WORK ITEM → The data should be printed again, exactly.

SUPPLIED RECORDS →
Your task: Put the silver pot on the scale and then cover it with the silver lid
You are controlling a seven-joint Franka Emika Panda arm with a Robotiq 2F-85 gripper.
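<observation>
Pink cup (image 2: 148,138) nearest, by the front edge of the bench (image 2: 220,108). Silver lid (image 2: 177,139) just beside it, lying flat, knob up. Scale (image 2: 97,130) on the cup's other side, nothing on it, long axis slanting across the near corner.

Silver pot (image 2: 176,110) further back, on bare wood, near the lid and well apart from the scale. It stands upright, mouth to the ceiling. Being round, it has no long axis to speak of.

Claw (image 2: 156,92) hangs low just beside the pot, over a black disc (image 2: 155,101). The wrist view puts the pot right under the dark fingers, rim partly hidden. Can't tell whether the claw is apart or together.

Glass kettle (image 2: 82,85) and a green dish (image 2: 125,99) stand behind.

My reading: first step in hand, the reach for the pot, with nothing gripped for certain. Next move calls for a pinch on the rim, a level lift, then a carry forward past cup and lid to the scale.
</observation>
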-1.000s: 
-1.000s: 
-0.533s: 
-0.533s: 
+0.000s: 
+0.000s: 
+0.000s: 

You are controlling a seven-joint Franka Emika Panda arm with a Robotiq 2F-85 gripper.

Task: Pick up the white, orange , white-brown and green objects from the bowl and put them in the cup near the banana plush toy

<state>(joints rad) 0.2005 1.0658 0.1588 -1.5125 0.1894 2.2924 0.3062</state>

SOLUTION →
Your task: Put the silver pot on the scale and then cover it with the silver lid
You are controlling a seven-joint Franka Emika Panda arm with a Robotiq 2F-85 gripper.
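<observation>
Pink cup (image 2: 148,138) nearest, by the front edge of the bench (image 2: 220,108). Silver lid (image 2: 177,139) just beside it, lying flat, knob up. Scale (image 2: 97,130) on the cup's other side, nothing on it, long axis slanting across the near corner.

Silver pot (image 2: 176,110) further back, on bare wood, near the lid and well apart from the scale. It stands upright, mouth to the ceiling. Being round, it has no long axis to speak of.

Claw (image 2: 156,92) hangs low just beside the pot, over a black disc (image 2: 155,101). The wrist view puts the pot right under the dark fingers, rim partly hidden. Can't tell whether the claw is apart or together.

Glass kettle (image 2: 82,85) and a green dish (image 2: 125,99) stand behind.

My reading: first step in hand, the reach for the pot, with nothing gripped for certain. Next move calls for a pinch on the rim, a level lift, then a carry forward past cup and lid to the scale.
</observation>
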-1.000s: 
-1.000s: 
-0.533s: 
-0.533s: 
+0.000s: 
+0.000s: 
+0.000s: 

You are controlling a seven-joint Franka Emika Panda arm with a Robotiq 2F-85 gripper.

Task: Pick up the white, orange , white-brown and green objects from the bowl and put them in the cup near the banana plush toy

<state>(joints rad) 0.2005 1.0658 0.1588 -1.5125 0.1894 2.2924 0.3062</state>

Work on this exercise is finished, so nothing remains.